Data below:
○ ○ ○ ○ ○
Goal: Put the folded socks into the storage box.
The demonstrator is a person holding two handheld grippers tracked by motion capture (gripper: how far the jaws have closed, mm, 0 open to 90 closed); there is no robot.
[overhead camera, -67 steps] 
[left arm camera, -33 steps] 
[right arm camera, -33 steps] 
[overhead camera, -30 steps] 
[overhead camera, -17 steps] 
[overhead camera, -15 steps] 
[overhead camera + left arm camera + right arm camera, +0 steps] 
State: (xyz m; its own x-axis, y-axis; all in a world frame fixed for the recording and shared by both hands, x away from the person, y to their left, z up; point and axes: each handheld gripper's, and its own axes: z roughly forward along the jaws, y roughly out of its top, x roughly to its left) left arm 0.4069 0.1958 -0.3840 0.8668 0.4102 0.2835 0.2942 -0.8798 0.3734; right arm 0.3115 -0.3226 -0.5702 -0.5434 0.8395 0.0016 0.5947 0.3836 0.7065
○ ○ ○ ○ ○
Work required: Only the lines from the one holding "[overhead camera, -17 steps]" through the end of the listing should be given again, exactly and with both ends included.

Written answer:
[overhead camera, -17 steps] 
[overhead camera, -15 steps] 
[overhead camera + left arm camera + right arm camera, +0 steps] 
State: (xyz m; its own x-axis, y-axis; all in a world frame fixed for the recording and shared by both hands, x away from the person, y to their left, z up; point and axes: each handheld gripper's, and its own axes: z roughly forward along the jaws, y roughly out of its top, x roughly to its left) left arm 0.4069 0.1958 -0.3840 0.8668 0.4102 0.2835 0.2942 -0.8798 0.3734; right arm 0.3115 -0.3226 -0.5702 -0.5434 0.8395 0.0016 0.5947 0.3836 0.7065

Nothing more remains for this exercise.